▸ **DATA SHOWN**
===

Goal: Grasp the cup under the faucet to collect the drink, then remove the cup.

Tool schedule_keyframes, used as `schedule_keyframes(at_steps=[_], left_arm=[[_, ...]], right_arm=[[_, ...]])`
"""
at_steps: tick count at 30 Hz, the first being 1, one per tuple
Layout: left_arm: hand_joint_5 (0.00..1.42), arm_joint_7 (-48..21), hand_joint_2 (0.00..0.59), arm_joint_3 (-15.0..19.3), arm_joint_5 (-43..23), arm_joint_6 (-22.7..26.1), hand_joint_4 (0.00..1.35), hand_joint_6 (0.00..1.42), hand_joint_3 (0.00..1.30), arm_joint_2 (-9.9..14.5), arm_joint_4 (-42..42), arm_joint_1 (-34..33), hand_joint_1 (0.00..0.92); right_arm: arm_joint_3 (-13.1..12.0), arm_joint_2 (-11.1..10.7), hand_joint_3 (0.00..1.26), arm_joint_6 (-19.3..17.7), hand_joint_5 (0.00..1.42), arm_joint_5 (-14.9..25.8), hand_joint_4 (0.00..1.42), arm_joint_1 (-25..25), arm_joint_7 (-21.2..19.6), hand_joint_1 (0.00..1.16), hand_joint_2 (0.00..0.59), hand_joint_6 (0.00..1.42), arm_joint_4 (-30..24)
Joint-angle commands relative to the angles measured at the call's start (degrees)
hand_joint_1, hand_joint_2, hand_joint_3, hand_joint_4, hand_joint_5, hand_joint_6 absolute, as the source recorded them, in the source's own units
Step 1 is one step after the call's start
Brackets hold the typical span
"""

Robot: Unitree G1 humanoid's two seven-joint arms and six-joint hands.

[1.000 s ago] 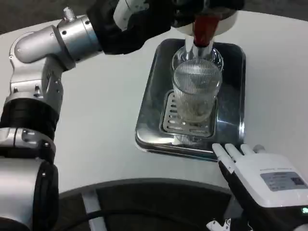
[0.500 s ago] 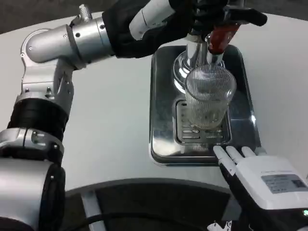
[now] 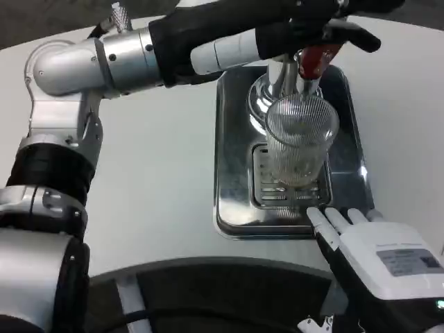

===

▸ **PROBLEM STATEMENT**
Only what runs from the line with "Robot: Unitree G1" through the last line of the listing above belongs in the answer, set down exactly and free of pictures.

▸ **EXERCISE OUTPUT**
Robot: Unitree G1 humanoid's two seven-joint arms and six-joint hands.

[1.000 s ago] 
[0.500 s ago] 
[now] 

There is nothing else to the answer.